Polling appears mixed over which side gained political ground on the fight, but Republican lawmakers are not eager to revisit it. State efforts in Virginia and Ohio to mandate ultrasounds before an abortion or ban abortions once a heartbeat is detected have further inflamed passions. And the Democratic National Committee on Wednesday pounced on a suggestion by Mitt Romney that he would eliminate federal financing for Planned Parenthood.
"There are lots of other issues right now that could be dealt with other than this one," said Senator John Thune, Republican of South Dakota, who is responsible for Republican messaging. "I suspect there's a reason for bringing it up now."
But if Republican lawmakers are not eager to oppose a domestic violence bill, conservative activists are itching for a fight. Janice Shaw Crouse, a senior fellow at the conservative Concerned Women for America, said her group had been pressing senators hard to oppose reauthorization of legislation she called "a boondoggle" that vastly expands government and "creates an ideology that all men are guilty and all women are victims."
Last month on the conservative Web site Townhall.com, the conservative icon Phyllis Schlafly called the Violence Against Women Act a slush fund "used to fill feminist coffers" and demanded that Republicans stand up against legislation that promotes "divorce, breakup of marriage and hatred of men."
The third reauthorization effort of the legislation started off in November the way the previous efforts had, with a bipartisan bill and little controversy. The measure, authored by Senators Crapo and Patrick J. Leahy, Democrat of Vermont, attracted 58 co-sponsors, including Republicans Susan Collins and Olympia J. Snowe of Maine, Ms.
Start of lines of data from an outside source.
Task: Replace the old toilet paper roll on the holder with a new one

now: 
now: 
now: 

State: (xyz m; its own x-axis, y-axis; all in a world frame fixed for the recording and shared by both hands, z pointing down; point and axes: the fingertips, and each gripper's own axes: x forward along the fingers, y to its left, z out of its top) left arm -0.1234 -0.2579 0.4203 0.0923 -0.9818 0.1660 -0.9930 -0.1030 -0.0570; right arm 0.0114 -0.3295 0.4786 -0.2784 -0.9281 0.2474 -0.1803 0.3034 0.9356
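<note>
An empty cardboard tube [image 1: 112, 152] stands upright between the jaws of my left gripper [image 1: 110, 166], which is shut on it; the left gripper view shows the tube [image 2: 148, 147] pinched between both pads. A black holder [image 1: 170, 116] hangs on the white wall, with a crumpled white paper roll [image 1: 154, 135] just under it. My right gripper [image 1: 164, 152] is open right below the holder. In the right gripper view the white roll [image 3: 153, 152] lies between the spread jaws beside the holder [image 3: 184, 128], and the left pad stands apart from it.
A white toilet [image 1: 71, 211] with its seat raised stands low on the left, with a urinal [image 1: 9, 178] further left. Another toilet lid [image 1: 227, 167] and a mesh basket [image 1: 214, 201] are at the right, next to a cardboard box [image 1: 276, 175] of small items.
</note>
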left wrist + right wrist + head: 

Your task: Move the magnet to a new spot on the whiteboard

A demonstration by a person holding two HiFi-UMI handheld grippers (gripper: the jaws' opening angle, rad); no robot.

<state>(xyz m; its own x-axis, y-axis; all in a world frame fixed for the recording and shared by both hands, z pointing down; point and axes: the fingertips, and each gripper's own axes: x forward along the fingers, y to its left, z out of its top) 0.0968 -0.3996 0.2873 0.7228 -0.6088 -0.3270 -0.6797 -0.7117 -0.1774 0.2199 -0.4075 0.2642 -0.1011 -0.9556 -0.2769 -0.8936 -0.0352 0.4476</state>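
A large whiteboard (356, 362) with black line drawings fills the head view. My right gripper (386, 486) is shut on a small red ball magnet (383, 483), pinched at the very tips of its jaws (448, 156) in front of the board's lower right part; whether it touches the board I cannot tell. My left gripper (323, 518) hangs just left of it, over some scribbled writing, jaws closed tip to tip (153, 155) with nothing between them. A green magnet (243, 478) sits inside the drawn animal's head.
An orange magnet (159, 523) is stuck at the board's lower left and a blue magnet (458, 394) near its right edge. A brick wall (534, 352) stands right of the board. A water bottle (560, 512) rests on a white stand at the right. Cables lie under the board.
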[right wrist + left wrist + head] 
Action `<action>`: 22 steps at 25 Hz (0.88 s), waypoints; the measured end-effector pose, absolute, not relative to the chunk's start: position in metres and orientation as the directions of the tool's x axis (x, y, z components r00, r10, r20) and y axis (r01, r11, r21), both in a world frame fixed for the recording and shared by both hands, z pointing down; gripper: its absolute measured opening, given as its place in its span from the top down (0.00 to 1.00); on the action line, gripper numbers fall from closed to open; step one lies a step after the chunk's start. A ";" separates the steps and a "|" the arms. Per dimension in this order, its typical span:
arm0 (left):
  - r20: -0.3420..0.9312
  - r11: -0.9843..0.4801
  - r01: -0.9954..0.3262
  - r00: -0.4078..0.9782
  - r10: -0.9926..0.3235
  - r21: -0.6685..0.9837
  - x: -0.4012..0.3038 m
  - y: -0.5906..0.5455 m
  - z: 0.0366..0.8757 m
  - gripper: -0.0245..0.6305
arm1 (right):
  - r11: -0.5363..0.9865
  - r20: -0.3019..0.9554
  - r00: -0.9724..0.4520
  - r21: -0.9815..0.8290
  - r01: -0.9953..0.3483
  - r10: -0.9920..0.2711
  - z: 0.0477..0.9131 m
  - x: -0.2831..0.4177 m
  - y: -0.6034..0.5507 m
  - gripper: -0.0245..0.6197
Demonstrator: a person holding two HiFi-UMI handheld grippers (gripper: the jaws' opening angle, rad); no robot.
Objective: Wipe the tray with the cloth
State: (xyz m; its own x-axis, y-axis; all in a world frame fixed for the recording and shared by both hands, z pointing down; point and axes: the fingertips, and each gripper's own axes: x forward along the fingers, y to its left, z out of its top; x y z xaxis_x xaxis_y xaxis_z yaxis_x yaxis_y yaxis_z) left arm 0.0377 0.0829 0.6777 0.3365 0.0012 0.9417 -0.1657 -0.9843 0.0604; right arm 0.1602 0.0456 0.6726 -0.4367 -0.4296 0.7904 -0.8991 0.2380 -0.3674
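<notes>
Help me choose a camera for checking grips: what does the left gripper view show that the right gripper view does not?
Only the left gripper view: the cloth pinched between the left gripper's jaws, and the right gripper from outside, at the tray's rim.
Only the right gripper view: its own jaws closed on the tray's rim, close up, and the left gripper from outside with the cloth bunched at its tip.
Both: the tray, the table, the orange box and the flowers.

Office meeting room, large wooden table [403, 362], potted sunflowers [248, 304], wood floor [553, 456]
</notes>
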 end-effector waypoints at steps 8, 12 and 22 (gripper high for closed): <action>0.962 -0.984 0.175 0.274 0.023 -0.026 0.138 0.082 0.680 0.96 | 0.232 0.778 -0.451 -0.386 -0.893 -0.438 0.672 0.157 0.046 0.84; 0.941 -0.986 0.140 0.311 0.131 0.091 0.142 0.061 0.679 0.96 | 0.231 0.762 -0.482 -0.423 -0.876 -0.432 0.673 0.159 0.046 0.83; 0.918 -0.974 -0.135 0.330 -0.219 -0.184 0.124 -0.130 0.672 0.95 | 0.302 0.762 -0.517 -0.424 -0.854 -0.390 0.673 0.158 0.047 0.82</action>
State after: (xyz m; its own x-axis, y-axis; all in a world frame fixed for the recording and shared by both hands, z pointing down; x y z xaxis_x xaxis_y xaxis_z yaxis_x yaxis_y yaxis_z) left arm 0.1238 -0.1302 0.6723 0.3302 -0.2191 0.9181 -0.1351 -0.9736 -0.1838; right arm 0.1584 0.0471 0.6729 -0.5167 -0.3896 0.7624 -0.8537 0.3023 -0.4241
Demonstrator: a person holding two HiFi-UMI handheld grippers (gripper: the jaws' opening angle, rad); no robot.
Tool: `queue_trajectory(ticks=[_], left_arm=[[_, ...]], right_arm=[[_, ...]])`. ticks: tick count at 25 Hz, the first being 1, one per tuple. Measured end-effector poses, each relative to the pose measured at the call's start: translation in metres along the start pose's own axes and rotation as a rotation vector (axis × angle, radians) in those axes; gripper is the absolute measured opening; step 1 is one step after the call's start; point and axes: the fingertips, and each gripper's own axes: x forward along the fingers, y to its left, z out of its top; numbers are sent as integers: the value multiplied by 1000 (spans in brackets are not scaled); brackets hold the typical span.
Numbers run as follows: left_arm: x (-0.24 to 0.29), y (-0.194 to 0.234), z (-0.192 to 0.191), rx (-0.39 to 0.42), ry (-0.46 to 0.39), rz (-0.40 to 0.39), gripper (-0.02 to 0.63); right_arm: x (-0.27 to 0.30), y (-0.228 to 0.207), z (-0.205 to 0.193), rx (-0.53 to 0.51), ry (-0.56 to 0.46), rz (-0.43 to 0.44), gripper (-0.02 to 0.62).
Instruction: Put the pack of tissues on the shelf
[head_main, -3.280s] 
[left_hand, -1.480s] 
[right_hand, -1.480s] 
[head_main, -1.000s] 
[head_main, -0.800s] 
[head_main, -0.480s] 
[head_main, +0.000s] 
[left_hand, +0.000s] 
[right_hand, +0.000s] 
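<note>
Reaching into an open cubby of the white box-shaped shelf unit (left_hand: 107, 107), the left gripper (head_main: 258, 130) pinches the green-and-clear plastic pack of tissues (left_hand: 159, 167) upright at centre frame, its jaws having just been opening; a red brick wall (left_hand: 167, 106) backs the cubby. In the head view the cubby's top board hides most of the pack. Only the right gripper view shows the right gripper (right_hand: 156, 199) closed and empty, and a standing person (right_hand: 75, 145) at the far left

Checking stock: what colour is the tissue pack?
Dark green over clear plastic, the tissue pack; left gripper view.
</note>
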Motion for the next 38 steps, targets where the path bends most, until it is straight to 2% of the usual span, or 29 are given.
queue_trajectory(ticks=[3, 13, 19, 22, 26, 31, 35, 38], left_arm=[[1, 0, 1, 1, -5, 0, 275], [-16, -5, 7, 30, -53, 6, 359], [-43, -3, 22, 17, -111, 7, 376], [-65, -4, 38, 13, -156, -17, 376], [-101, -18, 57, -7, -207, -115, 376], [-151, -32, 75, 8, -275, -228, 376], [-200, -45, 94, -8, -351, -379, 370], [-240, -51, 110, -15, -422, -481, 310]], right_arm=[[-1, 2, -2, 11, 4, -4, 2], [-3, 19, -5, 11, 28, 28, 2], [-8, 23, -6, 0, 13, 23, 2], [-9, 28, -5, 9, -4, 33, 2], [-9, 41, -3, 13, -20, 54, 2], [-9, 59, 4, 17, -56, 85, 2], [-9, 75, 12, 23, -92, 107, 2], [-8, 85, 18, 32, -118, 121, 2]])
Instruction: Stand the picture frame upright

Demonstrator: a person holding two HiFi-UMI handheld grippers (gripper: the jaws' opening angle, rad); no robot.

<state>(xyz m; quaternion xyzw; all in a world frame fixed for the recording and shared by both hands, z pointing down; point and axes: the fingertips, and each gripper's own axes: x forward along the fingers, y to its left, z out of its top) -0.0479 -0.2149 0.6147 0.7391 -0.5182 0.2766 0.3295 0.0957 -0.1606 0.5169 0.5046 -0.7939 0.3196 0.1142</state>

Murkowski, Mark Steven Kirk of Illinois and Scott P. Brown of Massachusetts.
But Senator Charles E. Grassley of Iowa, the senior Republican on the Judiciary Committee, found multiple reasons to oppose the bill when it came up for a formal consideration last month.
The legislation "creates so many new programs for underserved populations that it risks losing the focus on helping victims, period," Mr. Grassley said when the committee took up the measure. After his alternative version was voted down on party lines, the original passed without a Republican vote.
Senator Dianne Feinstein, Democrat of California, one of two women on the judiciary panel, said the partisan opposition came as a "real surprise," but she put it into a broader picture.
"This is part of a larger effort, candidly, to cut back on rights and services to women," she said. "We've seen it go from discussions on Roe v. Wade, to partial birth abortion, to contraception, to preventive services for women. This seems to be one more thing."
Republicans say they see that line of attack coming and will try through amendments to make the final version more palatable. But if Democrats dig in, Republicans will stand their ground, Mr. Blunt said, pointing to a new New York Times/CBS News poll that showed Americans supporting an exemption to the contraception mandate for religiously affiliated employers 57 percent to 36 percent. By 51 percent to 40 percent, Americans appeared to back Senate efforts to grant employers an exemption on religious or moral exemption grounds.
"Our friends on the other side are in serious danger of overplaying their hand on this one," Mr. Blunt said.